As mentioned before, if you are in a production environment or you deal with sensitive data, you must apply these best practices. They may not be all relevant, it may not be possible to implement some of them - due sometimes to technical limitations - but do as much as you can. If you have any doubts, feel free to ask a question to discuss about your specific use case and the security risks associated.

If you are in a development environment, you may apply only the most relevant best practices. If you are just exploring possibilities and testing ideas, you may drop all these recommendations - just keep in mind the short video and the article mentioned above.
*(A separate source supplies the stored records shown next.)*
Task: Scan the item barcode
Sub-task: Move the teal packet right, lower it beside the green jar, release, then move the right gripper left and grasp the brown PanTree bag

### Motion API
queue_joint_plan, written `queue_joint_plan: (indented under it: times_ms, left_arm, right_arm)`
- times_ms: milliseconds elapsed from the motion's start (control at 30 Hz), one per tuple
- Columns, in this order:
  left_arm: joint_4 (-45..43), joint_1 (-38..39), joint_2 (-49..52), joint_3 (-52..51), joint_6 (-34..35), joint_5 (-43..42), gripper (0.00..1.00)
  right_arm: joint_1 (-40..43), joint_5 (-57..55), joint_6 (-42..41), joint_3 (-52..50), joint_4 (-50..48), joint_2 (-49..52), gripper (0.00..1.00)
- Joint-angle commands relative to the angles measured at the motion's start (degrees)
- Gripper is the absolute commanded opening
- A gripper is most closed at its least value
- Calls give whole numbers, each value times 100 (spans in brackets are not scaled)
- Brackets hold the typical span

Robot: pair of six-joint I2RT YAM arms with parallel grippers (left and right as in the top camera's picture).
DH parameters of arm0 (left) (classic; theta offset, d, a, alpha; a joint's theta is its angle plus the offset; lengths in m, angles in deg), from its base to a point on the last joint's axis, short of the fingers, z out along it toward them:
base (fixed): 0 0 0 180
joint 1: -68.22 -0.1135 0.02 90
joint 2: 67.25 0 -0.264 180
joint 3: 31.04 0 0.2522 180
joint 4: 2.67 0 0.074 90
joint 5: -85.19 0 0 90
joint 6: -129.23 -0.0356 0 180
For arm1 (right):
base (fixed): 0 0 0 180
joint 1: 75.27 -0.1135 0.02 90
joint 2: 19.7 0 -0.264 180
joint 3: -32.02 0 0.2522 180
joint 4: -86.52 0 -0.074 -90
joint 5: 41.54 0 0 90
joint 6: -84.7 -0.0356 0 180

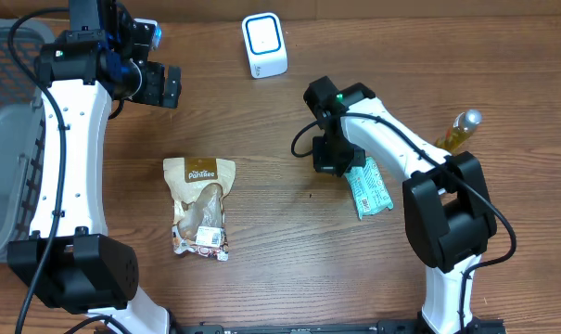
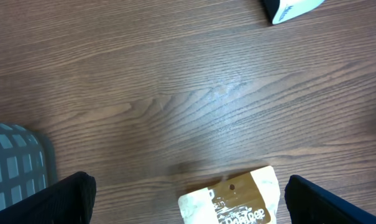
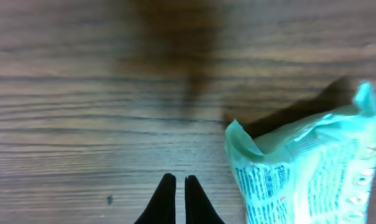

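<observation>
A mint-green packet (image 1: 369, 186) lies flat on the wooden table at the right. My right gripper (image 1: 333, 163) is just left of its upper end. In the right wrist view the fingers (image 3: 180, 190) are shut together on nothing, and the packet (image 3: 309, 171) lies apart to their right. A brown and white pouch (image 1: 201, 202) with a barcode label at its near end lies at centre left. My left gripper (image 1: 158, 83) hangs open, high above the table's far left. In its wrist view the pouch's top (image 2: 237, 199) shows between the wide-apart fingers (image 2: 57, 199). The white scanner (image 1: 263, 44) stands at the back centre.
A grey mesh basket (image 1: 4, 139) fills the left edge, and its corner (image 2: 13, 162) shows in the left wrist view. A yellow bottle (image 1: 456, 130) lies at the right behind my right arm. The scanner's corner (image 2: 293, 9) shows at the top of the left wrist view.
</observation>
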Motion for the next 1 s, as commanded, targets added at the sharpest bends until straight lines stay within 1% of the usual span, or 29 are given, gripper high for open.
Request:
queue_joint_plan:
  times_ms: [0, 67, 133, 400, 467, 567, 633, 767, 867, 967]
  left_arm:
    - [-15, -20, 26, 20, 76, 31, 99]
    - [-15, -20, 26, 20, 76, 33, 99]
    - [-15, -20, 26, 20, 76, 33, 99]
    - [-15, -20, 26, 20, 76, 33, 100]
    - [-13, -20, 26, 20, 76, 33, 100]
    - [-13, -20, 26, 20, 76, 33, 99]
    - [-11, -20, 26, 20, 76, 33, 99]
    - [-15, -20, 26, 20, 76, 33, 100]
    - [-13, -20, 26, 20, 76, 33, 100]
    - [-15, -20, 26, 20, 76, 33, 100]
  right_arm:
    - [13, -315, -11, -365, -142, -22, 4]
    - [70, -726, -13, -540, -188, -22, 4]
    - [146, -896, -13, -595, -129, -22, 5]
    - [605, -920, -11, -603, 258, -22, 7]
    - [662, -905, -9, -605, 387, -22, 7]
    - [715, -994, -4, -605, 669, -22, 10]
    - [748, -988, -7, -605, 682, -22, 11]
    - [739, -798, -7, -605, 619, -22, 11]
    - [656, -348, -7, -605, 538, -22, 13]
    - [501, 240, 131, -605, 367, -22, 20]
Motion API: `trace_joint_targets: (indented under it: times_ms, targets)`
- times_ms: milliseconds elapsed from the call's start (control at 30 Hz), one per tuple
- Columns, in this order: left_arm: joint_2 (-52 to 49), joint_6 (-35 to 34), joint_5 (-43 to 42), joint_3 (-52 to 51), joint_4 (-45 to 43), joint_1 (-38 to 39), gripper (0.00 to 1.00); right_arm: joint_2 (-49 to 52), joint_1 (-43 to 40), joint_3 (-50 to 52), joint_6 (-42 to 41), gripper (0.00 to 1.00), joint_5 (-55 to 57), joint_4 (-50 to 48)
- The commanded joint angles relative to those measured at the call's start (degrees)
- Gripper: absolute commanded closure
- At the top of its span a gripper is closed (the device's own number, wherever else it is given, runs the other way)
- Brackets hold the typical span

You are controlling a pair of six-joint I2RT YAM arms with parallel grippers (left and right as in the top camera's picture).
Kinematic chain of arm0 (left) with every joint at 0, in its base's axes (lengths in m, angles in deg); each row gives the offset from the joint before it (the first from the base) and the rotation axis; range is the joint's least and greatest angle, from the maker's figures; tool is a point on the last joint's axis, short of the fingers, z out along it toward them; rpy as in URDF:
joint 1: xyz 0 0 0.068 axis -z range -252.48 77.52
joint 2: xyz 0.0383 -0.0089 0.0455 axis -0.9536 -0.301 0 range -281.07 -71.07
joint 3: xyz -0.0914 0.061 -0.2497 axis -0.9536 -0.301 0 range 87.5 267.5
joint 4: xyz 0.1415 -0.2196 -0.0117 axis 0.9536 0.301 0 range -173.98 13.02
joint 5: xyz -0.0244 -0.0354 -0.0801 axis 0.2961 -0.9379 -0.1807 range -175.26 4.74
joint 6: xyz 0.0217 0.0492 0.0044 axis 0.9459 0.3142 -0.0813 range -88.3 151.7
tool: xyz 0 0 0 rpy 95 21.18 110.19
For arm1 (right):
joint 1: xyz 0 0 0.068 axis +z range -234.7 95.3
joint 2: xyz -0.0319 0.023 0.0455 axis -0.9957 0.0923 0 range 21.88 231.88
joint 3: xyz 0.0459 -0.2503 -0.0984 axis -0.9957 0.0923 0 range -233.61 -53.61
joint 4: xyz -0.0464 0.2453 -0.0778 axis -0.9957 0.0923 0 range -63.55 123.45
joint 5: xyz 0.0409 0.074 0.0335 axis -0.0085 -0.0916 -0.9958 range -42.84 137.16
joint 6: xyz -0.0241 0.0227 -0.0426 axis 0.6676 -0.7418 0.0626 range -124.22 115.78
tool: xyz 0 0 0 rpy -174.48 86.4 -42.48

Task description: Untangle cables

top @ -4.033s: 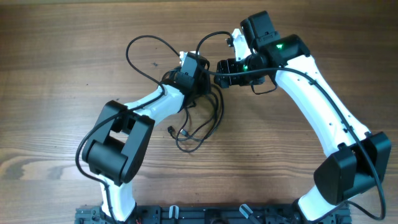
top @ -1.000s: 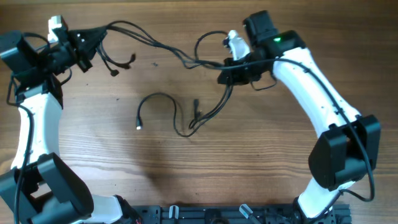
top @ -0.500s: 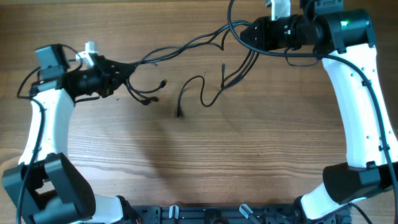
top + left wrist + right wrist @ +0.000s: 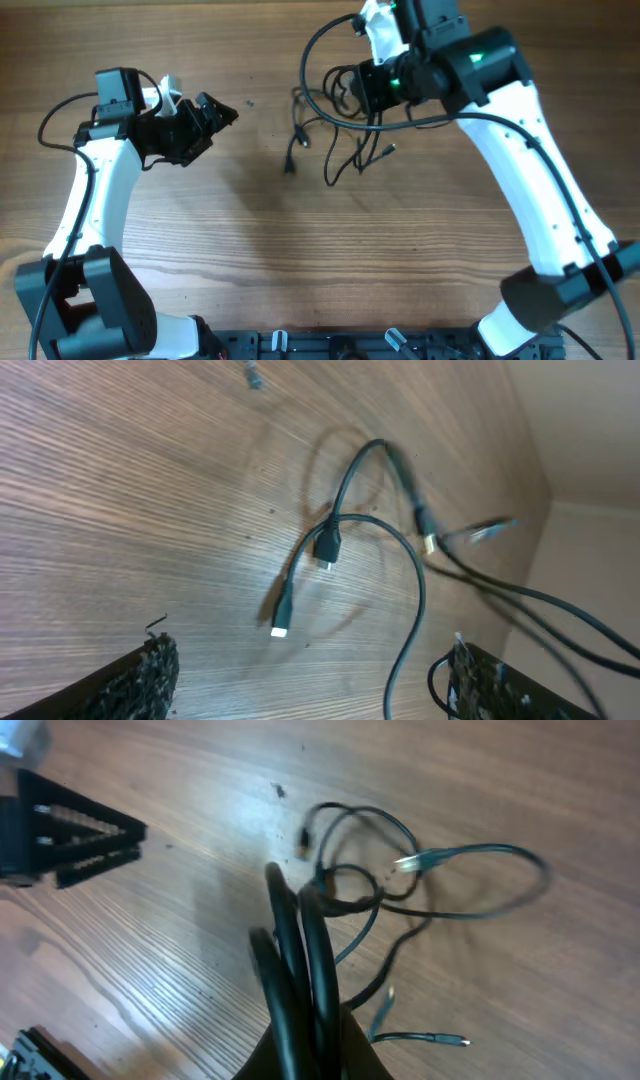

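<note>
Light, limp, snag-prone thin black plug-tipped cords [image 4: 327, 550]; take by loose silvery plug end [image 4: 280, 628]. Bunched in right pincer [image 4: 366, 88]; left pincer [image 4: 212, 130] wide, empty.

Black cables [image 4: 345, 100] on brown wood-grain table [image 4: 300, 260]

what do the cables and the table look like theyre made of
The cables: likely rubber or plastic sheathing, matte black, bending in loose loops. Their plug tips: seemingly metal, silvery glint. The table: wood or wood-look laminate, brown grain lines, faint sheen.
</note>
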Motion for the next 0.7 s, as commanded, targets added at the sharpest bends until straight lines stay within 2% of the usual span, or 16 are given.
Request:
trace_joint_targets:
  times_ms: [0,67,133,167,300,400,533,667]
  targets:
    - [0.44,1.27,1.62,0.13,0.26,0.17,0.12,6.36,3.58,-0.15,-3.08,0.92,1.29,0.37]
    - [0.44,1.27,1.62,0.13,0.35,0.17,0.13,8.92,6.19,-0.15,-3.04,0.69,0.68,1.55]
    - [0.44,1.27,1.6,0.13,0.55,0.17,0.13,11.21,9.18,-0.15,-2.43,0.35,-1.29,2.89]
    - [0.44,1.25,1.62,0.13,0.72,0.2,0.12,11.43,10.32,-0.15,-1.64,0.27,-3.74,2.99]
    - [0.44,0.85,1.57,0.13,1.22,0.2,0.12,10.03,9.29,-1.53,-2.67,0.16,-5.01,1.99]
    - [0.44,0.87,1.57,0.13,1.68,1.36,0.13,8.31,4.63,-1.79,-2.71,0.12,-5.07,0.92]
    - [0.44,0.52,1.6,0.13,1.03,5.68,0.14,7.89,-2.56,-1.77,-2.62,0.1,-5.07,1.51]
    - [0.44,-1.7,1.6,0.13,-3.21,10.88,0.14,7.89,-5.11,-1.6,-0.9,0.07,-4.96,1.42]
Also remember that it is easier to implement security at the beginning of a process rather than at the end, when everything else is running.

Best Practices

Basics

These recommendations apply to everyone

Keep OS & Docker Up-to-Date

To prevent from known vulnerabilities. These vulnerabilities usually end in escalating privileges to root or admin and conquer the host.

Image

These recommendations apply when you need to choose/pull an image

Only Use Images From Trusted/Official Sources

Pin Image Version

Latest tag or specific version?

An image reference has the following specifications (distribution spec).

Some examples are:

alpine:latest (using a tag)
docker.io/library/alpine:3.20.1 (using a tag)
docker.io/library/alpine@sha256:dabf91b69c191a1a0a1628fd6bdd029c0c4018041c7f052870bb13c5a222ae76(using
a digest)

By being very specific and pinning down a version, you are shielding yourself from any future breaking change. On the other hand, using the latest tag ensures that more vulnerabilities are patched on the fly. Remember that a tag is just a label and the true version behind may change from one build to another.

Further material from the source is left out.